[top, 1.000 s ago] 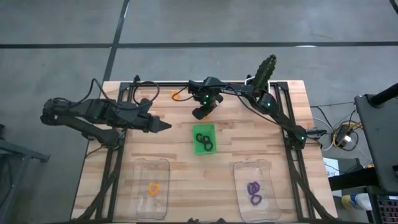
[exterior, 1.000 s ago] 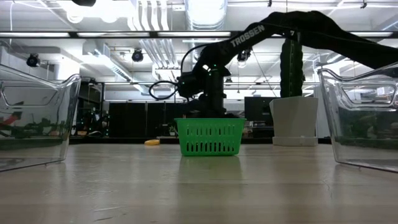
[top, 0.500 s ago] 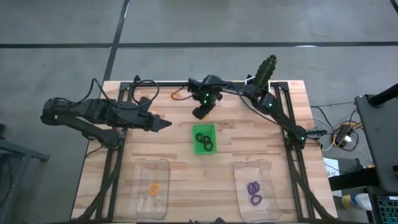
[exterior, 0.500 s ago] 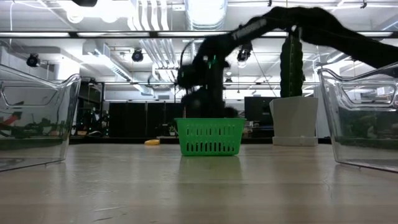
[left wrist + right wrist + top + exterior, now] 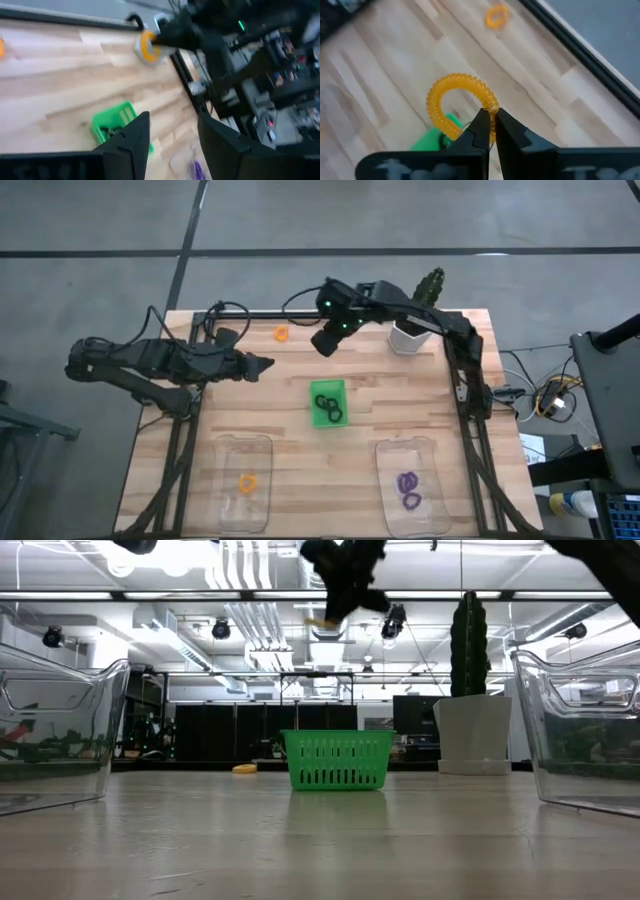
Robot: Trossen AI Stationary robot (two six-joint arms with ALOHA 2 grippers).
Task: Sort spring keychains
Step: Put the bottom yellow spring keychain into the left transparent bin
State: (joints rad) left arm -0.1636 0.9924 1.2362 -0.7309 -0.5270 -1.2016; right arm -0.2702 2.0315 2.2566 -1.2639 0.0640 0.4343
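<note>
High view: the right pincer (image 5: 326, 343) hangs over the far part of the table (image 5: 400, 410), past the green tray (image 5: 328, 402), which holds black spring keychains (image 5: 328, 407). Another orange keychain (image 5: 281, 334) lies near the far edge; a clear container (image 5: 243, 481) holds one orange loop (image 5: 247, 483), the other container (image 5: 410, 485) purple loops (image 5: 409, 487). The left pincer (image 5: 262, 364) waits over the table's left side. Low view: the right pincer (image 5: 335, 602) is raised well above the tray (image 5: 337, 760); no writing is readable on the arm. Left wrist view: the left pincer (image 5: 170, 137) is spread, with nothing between its fingers, and an orange keychain (image 5: 146, 44) shows at the other arm's tip. Right wrist view: only here the grip is plain, the right pincer (image 5: 488, 126) pinching the orange keychain (image 5: 455, 102), which is off the table.
</note>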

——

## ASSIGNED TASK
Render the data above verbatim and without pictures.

## RESPONSE
[top, 1.000 s ago] 
[exterior, 1.000 s ago] 
[top, 0.500 s ago] 
[exterior, 0.500 s ago] 
[left wrist + right wrist + top + exterior, now] 
Robot: Trossen AI Stationary robot (two six-joint arms with ALOHA 2 grippers).
Task: Sort spring keychains
Step: Put the bottom yellow spring keychain into the left transparent bin
State: (joints rad) left arm -0.1636 0.9924 1.2362 -0.7309 -0.5270 -1.2016; right arm -0.2702 2.0315 2.2566 -1.2639 0.0640 0.4343
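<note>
High view: the right pincer (image 5: 326, 343) hangs over the far part of the table (image 5: 400, 410), past the green tray (image 5: 328, 402), which holds black spring keychains (image 5: 328, 407). Another orange keychain (image 5: 281, 334) lies near the far edge; a clear container (image 5: 243, 481) holds one orange loop (image 5: 247, 483), the other container (image 5: 410, 485) purple loops (image 5: 409, 487). The left pincer (image 5: 262, 364) waits over the table's left side. Low view: the right pincer (image 5: 335, 602) is raised well above the tray (image 5: 337, 760); no writing is readable on the arm. Left wrist view: the left pincer (image 5: 170, 137) is spread, with nothing between its fingers, and an orange keychain (image 5: 146, 44) shows at the other arm's tip. Right wrist view: only here the grip is plain, the right pincer (image 5: 488, 126) pinching the orange keychain (image 5: 455, 102), which is off the table.
</note>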

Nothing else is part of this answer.